A old guy guy in my town was a "Rock Breaker". It said so on his Business card: "Arthur Harris - Rock Breaker". I believe he was also a Navy Construction Battalion Veteran who liked to build things.
He had a torch that he built that included a round, 5-gallon tank built onto a dolly, with a pump in the tank that looked similar to a bicycle pump, a pressure gauge, a sealing filler cap and an outlet connection with a 15' hose. The torch sounded similar to what Bruce built, but it had a steel fuel line going towards the front, did a 180º turn-around, then made into a 3"-4" diameter coil about 8" - 10" long going back towards the base, did another 180º and then had an end that looked a lot like an oil burner fuel nozzle. The nozzle was aimed so that the flame went right out through the middle of the fuel line coil to pre-heat the fuel and add a little fuel pressure.
Fill the tank 1/2-3/4 full of Kerosene and pump it up to 15-20 pounds of pressure, turn on the valve and light the thing.
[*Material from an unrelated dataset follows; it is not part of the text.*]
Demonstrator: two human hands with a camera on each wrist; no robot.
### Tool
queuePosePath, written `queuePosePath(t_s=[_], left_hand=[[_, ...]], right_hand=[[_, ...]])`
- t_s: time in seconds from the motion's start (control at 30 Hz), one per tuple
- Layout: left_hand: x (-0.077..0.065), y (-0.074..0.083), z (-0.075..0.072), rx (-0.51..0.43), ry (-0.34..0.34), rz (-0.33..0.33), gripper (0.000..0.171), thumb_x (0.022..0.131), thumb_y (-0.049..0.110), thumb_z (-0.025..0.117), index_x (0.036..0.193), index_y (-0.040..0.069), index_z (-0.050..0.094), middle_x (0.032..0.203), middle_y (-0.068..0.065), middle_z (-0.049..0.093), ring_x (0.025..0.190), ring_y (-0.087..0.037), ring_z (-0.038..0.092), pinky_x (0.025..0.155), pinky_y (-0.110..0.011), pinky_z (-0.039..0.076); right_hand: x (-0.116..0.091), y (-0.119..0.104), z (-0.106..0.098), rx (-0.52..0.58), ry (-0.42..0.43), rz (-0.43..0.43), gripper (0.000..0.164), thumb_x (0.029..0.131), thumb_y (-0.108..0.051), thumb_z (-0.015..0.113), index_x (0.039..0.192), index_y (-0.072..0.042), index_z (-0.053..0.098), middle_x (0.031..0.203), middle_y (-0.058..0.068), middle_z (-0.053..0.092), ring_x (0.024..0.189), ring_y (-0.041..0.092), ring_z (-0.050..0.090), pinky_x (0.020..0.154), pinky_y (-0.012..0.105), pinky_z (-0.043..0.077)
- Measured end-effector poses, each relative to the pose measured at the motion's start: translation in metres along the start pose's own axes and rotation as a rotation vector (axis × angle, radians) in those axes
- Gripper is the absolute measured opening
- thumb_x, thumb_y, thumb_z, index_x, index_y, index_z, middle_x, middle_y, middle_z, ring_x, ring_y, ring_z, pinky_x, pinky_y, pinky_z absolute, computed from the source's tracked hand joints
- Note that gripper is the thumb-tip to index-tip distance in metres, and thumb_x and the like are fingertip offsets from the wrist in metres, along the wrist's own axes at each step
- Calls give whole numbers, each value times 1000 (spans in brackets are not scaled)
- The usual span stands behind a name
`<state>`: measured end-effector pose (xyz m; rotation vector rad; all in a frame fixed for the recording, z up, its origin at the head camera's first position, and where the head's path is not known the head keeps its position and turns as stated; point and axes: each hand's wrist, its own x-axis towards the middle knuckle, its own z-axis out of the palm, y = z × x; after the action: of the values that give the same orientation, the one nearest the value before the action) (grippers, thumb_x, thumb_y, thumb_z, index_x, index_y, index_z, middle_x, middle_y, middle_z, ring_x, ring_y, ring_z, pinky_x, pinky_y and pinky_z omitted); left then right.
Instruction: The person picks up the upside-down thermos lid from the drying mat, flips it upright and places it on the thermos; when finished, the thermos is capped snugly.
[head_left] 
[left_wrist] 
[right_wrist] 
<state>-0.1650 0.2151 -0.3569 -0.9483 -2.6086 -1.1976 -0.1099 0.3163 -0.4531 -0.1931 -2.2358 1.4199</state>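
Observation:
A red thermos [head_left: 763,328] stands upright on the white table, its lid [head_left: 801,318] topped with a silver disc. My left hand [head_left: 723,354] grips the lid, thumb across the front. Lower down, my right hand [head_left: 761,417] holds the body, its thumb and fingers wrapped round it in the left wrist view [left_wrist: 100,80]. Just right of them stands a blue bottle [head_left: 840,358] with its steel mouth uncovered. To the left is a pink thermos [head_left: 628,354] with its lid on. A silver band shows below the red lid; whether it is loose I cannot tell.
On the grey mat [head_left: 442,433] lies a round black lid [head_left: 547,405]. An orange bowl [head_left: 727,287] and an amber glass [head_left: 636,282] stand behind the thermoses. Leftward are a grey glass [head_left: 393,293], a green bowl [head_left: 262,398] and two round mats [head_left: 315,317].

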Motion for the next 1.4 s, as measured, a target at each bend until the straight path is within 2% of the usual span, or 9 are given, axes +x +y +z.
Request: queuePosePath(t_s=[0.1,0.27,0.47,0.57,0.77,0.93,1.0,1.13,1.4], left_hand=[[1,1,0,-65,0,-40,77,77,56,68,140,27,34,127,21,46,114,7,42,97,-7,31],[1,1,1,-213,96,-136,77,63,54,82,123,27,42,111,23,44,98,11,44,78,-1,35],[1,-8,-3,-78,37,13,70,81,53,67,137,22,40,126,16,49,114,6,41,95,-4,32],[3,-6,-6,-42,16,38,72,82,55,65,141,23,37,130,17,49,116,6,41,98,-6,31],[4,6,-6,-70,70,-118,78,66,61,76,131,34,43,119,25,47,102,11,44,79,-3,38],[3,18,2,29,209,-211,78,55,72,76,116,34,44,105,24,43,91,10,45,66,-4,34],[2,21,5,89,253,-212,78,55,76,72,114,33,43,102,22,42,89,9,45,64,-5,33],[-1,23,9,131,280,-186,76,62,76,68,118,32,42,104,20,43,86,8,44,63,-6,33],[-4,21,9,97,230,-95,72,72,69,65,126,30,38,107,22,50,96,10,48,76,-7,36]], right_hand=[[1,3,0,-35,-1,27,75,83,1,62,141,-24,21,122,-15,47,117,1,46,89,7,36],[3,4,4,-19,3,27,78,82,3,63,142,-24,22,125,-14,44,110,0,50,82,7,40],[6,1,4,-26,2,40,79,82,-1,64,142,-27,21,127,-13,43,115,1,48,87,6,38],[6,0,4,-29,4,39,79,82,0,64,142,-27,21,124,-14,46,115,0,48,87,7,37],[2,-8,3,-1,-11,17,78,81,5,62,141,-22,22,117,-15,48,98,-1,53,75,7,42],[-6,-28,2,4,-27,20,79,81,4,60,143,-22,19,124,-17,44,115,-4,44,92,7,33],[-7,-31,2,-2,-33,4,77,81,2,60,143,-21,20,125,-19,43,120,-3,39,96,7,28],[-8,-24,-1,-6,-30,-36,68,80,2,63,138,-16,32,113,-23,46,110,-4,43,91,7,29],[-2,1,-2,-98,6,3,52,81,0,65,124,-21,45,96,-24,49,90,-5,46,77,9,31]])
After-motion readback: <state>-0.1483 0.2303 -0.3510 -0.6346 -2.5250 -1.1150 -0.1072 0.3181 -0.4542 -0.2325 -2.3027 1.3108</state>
It would give a big "POP" and a pitiful flame (2 - 3 feet) and a little whoosh until that coil up front got hot and then the tip pressure increased one hell of a lot and the flame would grow to 6' - 10' long and sound like a Sabre Jet. It was pretty hot and went Orangy-Blue when it was really cooking.
He then had a tripod stand to hold the torch end and aim it at a rock....Say, the size of a Prius or so. He would get the rock warm enough in one area to show the stress fissures and re-aim the torch right at a fissure, pump it up a few more pumps to get a flame ball about 4' in diameter and then sit back, smoke his pipe and read the newspaper, occasionally give it a pump or two.
Every once in a while (you can't rush this stuff) he would pick up a 5 pound hammer and walk over to the rock, look at the fissures and, if it was ready, give it a good rap at the end of a fissure and, more often than not, a huge chunk of the rock would break off. He would re-position the torch head and repeat. Breaking up a rock the size of a Prius took less than an hour. I think it also gave him a nice, tan, too. He said that the granite rocks would hold their heat for a day or so after his visit.
That's what they did before inventing pile-driver rock crushers, I guess.